In Anklam zieht gerade eine ganze Schule um

Dass eine ganze Schule umzieht, gibt es auch nicht alle Tage. Für die Anklamer Kollwitz-Schule war das jetzt aber nötig geworden, weil an ihrem angestammten Standort ein moderner Schulcampus entstehen soll. Bis jetzt liegt alles im Plan.
Matthias Diekhoff Matthias Diekhoff
Noch herrscht relative Ruhe im Anklamer Haus der Bildung. Das kann sich in vier Wochen schon geändert haben, denn die K
Noch herrscht relative Ruhe im Anklamer Haus der Bildung. Das kann sich in vier Wochen schon geändert haben, denn die Kollwitz-Schüler ziehen ein. Matthias Diekhoff
Anklam.

Wenn in vier Wochen wieder die Schule beginnt, werden sich die Schüler der Anklamer Käthe-Kollwitz-Schule wohl auf die größte Umstellung einstellen müssen. Denn sie werden ihren Unterricht ab dem 12. August im Haus der Bildung erhalten – und nicht mehr in den angestammten Räumen in der Baustraße. Auf ein paar zusätzliche Ferientage dürfen sie deswegen allerdings nicht hoffen. Der Umzug ist laut Bauamtsleiterin Sylvia Thurow in vollem Gange und werde auch pünktlich zum Schulstart beendet sein.
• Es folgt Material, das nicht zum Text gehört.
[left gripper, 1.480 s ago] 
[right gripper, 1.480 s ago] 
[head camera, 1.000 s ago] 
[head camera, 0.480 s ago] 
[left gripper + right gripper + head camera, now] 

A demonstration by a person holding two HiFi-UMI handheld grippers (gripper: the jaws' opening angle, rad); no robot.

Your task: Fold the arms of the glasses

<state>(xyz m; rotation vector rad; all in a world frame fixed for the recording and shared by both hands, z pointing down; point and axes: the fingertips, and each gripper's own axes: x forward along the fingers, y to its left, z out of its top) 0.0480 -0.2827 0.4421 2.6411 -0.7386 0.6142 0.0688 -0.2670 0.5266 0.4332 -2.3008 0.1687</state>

Die Bauarbeiten im Haus der Bildung seien im Wesentlichen abgeschlossen, derzeit werde nur noch an ein paar Kleinigkeiten gearbeitet. Etwas hektisch könnte es vielleicht noch in der Woche vor dem Schulbeginn werden, schätzt Sylvia Thurow. Dann nämlich, wenn die Lehrer beginnen, die Räume nach ihren Vorstellungen und Bedürfnissen herzurichten. Zugleich sollen in dieser Woche die Abrissarbeiten auf dem Gelände der Käthe-Kollwitz-Schule beginnen. Wobei es zunächst darum gehen soll, Fahrradständer und Ähnliches auf dem Schulhof abzubauen.
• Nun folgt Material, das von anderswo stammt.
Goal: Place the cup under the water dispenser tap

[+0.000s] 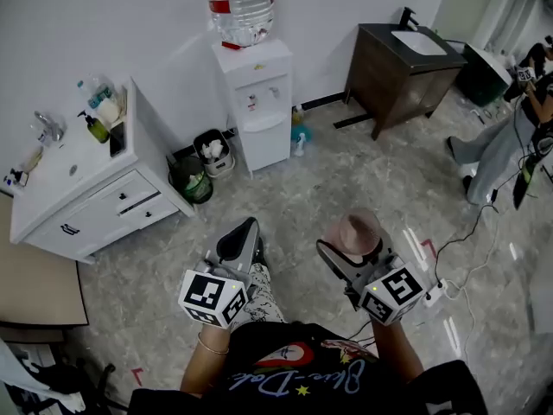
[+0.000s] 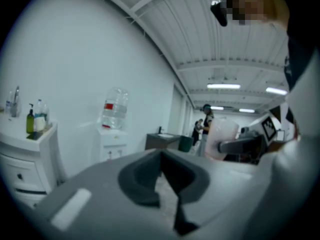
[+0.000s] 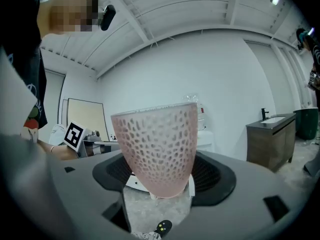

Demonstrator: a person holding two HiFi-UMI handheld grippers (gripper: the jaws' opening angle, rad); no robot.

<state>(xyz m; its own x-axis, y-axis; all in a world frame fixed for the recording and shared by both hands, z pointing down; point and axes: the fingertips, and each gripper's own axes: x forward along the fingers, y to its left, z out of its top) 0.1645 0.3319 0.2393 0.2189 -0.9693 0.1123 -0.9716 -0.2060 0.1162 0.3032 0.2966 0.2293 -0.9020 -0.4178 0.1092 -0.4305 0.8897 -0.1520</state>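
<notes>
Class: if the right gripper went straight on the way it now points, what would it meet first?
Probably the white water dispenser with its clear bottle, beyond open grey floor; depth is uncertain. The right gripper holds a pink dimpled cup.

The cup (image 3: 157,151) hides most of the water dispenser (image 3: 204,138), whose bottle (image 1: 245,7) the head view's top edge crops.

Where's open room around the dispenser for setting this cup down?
The tap recess of the water dispenser looks empty, and the floor before it is bare. Its white vanity side is crowded with bins; its dark cabinet side with bottles.
</notes>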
Umzug war schon für Winterferien geplant

Der Umzug aus der altehrwürdigen „Käthe“ in das Haus der Bildung, in dem zuvor unter anderem die Volkshochschule untergebracht war, war notwendig geworden, weil auf dem Gelände in der Baustraße ein moderner Schulcampus entsteht. Dafür sollen unter anderem das historische Gebäude direkt an der Baustraße umfassend saniert und der dahinter gelegene Plattenbau abgerissen werden.

Auch wenn für die Instandsetzung des Hauses der Bildung rund 850.000 Euro veranschlagt wurden – wobei vor allem Brandschutzmaßnahmen zu Buche schlugen – soll die ehemalige Karl-Liebknecht-Schule lediglich als Übergangslösung für die Schüler und Lehrer der Käthe-Kollwitz-Schule dienen, bis sie in den neuen Schulcampus in der Innenstadt zurückziehen können. Aber auch danach soll das Gebäude aus den frühen 80er Jahren weiter genutzt werden.
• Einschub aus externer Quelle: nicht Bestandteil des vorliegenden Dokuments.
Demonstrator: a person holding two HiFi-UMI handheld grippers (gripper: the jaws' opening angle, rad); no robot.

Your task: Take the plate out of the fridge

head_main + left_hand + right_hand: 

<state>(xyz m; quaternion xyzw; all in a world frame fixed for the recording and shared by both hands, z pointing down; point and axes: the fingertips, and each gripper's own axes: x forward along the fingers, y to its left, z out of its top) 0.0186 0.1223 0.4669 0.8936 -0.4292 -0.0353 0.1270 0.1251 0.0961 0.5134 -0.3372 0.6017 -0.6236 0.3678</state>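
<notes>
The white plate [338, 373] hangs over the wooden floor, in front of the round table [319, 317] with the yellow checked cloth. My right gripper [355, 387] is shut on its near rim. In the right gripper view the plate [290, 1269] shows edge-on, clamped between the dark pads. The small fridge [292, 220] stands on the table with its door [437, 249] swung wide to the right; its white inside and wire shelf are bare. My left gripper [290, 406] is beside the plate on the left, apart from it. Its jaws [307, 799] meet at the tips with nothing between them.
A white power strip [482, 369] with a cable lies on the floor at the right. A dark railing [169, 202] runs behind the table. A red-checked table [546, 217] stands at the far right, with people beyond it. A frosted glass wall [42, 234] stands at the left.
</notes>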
Der Umzug in das Haus der Bildung sollte ursprünglich schon in den Winterferien stattfinden. Der Termin konnte wegen fehlender Auftragnehmer für die Baumaßnahmen aber nicht gehalten werden. Von einem Umzug vor den Sommerferien wurde dann Abstand genommen, um die Prüfungen der Schüler der zehnten Klasse nicht zu beeinträchtigen.